## SUPPLIED DATA
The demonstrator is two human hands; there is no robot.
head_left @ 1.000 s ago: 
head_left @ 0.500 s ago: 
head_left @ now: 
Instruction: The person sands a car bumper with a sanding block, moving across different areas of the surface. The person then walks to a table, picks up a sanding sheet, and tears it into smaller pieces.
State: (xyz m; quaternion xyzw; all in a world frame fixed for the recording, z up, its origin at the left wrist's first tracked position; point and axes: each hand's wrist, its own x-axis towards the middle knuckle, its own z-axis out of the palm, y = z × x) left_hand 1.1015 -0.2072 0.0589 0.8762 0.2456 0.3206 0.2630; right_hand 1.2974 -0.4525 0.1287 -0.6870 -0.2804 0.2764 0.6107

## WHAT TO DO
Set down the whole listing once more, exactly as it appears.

## RESULT OF THE EXERCISE
The demonstrator is two human hands; there is no robot.
head_left @ 1.000 s ago: 
head_left @ 0.500 s ago: 
head_left @ now: 
Instruction: The person sands a car bumper with a sanding block, moving across different areas of the surface. The person then walks to a table, picks up a sanding sheet, and tears it into smaller pieces.
State: (xyz m; quaternion xyzw; all in a world frame fixed for the recording, z up, its origin at the left wrist's first tracked position; point and axes: each hand's wrist, its own x-axis towards the middle knuckle, its own z-axis out of the palm, y = z × x) left_hand 1.1015 -0.2072 0.0589 0.8762 0.2456 0.3206 0.2630; right_hand 1.2974 -0.4525 0.1287 -0.6870 -0.2804 0.2764 0.6107

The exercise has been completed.